Le vrai génie d'Apple, c'est lui
PulpPlayground.com

APPLE - Et si les scénaristes du film Jobs, qui sort ce mercredi, s'étaient trompés sur la marchandise? Et si le vrai génie de l'aventure Apple n'était pas le bon Steve? Oui, Wozniak, au lieu de Jobs. Le truculent ingénieur, co-fondateur de la pomme, profite d'une belle exposition dans le film de Joshua Stern. Les non-initiés y découvriront un personnage haut en couleur, seul vrai cerveau à l'origine des premiers micro-ordinateurs.

La bande-annonce du film:

Le film ne se fourvoie guère, en soulignant que Steve Jobs avait bel et bien une vision globale des attentes du public. Le PDG d'Apple, décédé en octobre 2011, a su développer des concepts novateurs mais avait surtout le don inné pour les vendre. Steve Wozniak, dit "Woz", c'est le génie caché, le savant un peu fou, aux maladresses souvent attendrissantes. "Woz était très brillant, mais émotionnellement, c'était un vrai gamin", dira Jobs dans sa biographie autorisée.
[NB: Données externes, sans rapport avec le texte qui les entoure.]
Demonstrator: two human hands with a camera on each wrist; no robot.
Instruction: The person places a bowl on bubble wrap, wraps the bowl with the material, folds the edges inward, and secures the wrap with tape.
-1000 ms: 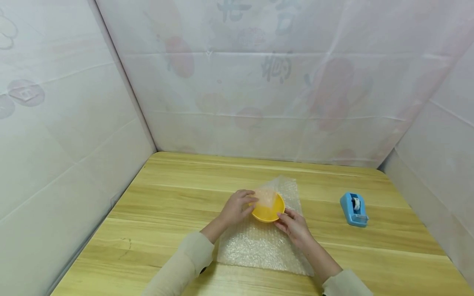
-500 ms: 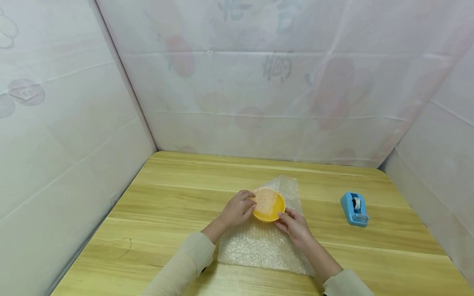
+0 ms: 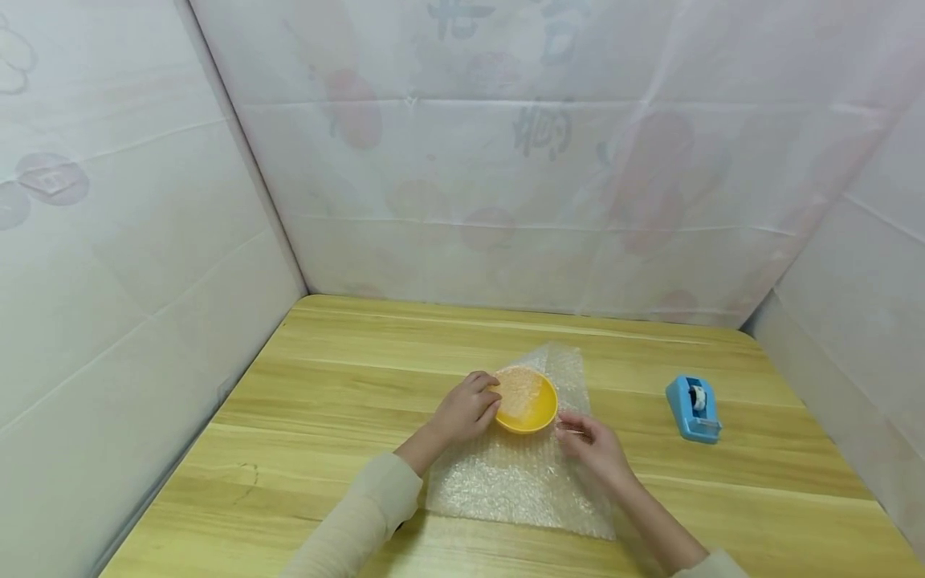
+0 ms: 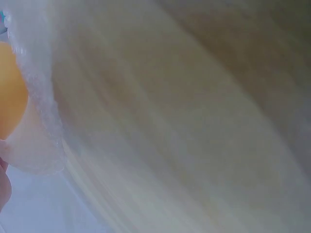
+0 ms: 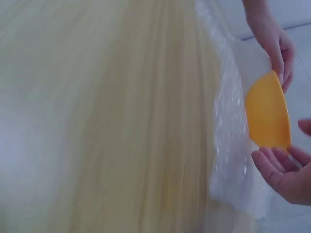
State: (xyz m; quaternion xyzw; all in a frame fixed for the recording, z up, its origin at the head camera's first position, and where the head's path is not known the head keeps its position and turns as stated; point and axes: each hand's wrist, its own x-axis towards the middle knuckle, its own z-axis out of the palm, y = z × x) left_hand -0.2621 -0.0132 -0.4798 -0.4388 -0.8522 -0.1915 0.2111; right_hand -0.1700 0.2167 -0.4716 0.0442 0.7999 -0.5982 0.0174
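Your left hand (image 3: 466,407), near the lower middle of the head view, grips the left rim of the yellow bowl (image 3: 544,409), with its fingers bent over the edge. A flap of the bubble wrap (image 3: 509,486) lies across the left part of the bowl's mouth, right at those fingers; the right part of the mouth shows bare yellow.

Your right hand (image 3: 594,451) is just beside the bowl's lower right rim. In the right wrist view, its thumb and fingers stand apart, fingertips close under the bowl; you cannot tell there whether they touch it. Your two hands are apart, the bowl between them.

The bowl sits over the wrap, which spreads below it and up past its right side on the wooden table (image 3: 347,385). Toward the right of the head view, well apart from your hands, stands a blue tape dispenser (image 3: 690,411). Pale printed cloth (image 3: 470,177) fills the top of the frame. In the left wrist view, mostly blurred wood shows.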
Rarement avare en commentaires sur son ancienne entreprise (dont il percevrait encore 120 000 dollars par an), on ne compte plus ses sorties dans la presse technologique."l'iPhone en retard sur la concurrence" (2013), "Android meilleur qu'iOS" (2012), "J'ai grandi avec des valeurs prônant l'ouverture et le partage de technologies, quelque chose s'est refermé? " (2012), "Avant d'être racheté par Apple, Siri était un outil incroyable, aujourd'hui c'est une bouse" (2012).

Steve Wozniak, c'est un peu l'oncle déluré que l'on n'ose plus inviter aux repas de famille. Pour preuve, il n'a jamais été associé à l'entreprise depuis le retour de Jobs chez Apple en 1997. Pas sûr que des milliers de pèlerins viennent allumer une bougie au siège de Cupertino le jour où il s'éteindra...

Les deux Steve, un miroir sur la schizophrénie d'Apple

La relation entre les deux hommes n'a jamais été évidente, surtout les quelques années ayant précédées la mort de Jobs. Ce dernier aurait même refusé de signer la préface de l'autobiographie de son "ami" (iWoz, 2006). Deux talents, deux caractères, qui ont conduit à développer une certaine schizophrénie chez Apple. L'entreprise s'est toujours autoproclamée révolutionnaire, tout en tissant des liens étroits avec les conglomérats des télécommunications et du divertissement (AT&T, Disney, majors musicales...)

(Wozniak et Jobs, en 1976)

Cette contradiction revient à prendre la machine à remonter dans le temps, en nous ramenant dans le garage de la famille Jobs. Là où un jeune binoclard et chevelu du nom de Steve Wozniak bidouille des circuits imprimés, avec le garçon de la maison. Les deux acolytes se sont rencontrés en 1971 et partagent la même passion pour l'électronique et Bob Dylan. Leur premier "coup" est la "blue blox", que Jobs a longtemps évoqué pour cultiver son anticonformisme. Cette petite machine servait à pirater le réseau téléphonique longue distance, capable d'appeler gratuitement.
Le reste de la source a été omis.